Bromine has long been considered to be possibly essential in humans, but with the support of only limited circumstial evidence, and no clear biological role. However, one recent study has purportedly identified an essential role in a key protein. Bromine is used preferentially to chlorine by one antiparasitic enzyme in the human immune system. Organobromides are needed and produced from bromide by some lower life forms in the sea, particularly algae, and the ash of seaweed was one source of bromine's discovery. As a pharmaceutical, the simple bromide ion (Br−) has inhibitory effects on the central nervous system, and bromide salts were once a major medical sedative, before replacement by shorter-acting drugs.

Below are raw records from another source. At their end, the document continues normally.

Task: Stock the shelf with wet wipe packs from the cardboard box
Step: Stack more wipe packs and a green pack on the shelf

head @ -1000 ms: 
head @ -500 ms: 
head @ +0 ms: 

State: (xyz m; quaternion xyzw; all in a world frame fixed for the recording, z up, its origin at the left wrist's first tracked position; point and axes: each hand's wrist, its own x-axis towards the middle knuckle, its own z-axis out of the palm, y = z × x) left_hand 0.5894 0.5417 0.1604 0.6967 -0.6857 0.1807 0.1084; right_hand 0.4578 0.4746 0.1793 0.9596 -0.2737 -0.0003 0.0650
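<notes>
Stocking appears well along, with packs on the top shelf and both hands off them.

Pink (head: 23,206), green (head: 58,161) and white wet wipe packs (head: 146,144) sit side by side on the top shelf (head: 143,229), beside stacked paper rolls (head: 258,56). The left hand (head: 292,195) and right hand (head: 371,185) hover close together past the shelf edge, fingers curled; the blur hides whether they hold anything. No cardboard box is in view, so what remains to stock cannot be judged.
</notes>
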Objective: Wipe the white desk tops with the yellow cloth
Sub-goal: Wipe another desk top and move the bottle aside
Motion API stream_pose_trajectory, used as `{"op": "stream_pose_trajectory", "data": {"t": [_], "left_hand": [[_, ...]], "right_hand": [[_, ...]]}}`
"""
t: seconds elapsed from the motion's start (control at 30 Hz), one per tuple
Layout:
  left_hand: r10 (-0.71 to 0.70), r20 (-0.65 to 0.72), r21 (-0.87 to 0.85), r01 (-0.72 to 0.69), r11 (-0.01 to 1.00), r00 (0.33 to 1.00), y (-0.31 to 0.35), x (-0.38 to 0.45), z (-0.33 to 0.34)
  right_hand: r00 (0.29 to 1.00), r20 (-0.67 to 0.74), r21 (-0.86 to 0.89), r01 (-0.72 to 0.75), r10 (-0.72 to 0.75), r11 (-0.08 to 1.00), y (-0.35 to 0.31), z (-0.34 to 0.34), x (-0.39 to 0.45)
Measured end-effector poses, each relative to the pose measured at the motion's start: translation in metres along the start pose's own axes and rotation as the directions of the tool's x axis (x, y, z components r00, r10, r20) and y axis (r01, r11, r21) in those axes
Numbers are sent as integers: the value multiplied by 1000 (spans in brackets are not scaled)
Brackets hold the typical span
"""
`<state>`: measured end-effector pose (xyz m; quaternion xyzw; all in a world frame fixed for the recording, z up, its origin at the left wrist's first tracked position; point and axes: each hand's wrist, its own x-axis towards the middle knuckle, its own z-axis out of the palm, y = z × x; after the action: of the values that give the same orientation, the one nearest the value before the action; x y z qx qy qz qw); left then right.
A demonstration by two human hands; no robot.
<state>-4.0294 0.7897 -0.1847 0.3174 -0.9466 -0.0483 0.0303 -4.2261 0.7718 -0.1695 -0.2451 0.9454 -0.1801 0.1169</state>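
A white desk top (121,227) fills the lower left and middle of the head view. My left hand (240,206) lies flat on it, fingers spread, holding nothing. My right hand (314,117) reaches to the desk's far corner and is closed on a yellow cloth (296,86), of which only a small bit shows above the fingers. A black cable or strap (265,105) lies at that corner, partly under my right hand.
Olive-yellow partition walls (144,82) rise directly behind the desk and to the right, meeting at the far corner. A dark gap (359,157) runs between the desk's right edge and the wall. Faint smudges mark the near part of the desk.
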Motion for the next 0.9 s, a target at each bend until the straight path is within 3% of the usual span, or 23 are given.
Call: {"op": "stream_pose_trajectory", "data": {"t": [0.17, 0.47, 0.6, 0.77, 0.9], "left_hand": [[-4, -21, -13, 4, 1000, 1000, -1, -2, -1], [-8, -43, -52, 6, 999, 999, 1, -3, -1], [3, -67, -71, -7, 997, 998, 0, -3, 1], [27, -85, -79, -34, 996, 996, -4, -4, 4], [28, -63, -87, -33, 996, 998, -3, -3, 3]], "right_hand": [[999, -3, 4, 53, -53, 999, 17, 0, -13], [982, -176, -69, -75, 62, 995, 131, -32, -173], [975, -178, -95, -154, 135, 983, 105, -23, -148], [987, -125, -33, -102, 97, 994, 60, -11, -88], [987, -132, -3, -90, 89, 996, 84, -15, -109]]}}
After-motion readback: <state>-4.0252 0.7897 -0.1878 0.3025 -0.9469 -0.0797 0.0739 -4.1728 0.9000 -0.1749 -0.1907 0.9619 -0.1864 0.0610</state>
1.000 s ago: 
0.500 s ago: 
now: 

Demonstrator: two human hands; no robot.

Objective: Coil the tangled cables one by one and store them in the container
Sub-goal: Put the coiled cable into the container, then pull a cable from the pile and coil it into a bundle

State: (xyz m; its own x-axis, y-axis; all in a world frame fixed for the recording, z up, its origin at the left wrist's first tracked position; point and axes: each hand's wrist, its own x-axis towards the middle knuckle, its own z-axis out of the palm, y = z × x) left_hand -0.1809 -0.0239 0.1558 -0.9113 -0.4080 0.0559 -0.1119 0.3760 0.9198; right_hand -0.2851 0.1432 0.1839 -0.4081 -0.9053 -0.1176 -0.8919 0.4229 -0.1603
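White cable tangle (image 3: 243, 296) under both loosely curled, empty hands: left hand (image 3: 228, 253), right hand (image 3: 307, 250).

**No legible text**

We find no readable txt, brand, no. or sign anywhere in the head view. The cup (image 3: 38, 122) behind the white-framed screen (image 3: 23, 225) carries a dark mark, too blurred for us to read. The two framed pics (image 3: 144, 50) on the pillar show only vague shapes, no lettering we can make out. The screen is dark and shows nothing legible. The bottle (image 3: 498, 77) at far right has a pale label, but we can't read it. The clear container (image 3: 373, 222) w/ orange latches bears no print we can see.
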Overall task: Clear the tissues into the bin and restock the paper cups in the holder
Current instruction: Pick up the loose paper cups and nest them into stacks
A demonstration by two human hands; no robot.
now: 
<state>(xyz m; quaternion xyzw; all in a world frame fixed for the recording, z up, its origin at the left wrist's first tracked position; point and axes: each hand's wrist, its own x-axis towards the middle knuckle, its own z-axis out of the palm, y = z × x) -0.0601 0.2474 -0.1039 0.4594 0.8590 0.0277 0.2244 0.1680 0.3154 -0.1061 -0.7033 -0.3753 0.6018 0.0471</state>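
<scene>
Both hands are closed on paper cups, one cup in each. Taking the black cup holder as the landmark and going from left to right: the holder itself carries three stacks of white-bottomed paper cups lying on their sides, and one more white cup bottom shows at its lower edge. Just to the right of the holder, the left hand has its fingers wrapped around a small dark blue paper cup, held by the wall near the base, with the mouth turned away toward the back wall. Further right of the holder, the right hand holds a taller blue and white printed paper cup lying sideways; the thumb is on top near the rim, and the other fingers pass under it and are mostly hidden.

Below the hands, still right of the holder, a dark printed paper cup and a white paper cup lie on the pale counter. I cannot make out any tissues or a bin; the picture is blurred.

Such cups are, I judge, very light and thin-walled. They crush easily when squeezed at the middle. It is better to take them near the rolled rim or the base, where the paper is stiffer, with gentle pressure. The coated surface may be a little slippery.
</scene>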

They retain niche uses as antiepileptics.
- 1 Characteristics
- 2 History
- 3 Occurrence
- 4 Production
- 5 Compounds and chemistry
- 6 Applications
- 7 Biological role
- 8 Safety
- 9 See also
- 10 References
- 11 External links
The element bromine exists as a diatomic molecule, Br2. It is a dense, mobile, slightly transparent reddish-brown liquid that evaporates easily at standard temperature and pressures to give an orange vapor (its color resembles nitrogen dioxide) that has a strongly disagreeable odor resembling that of chlorine. It is one of only two chemical elements that are liquid at room temperature (mercury is the other, although caesium, gallium, and rubidium melt just above room temperature).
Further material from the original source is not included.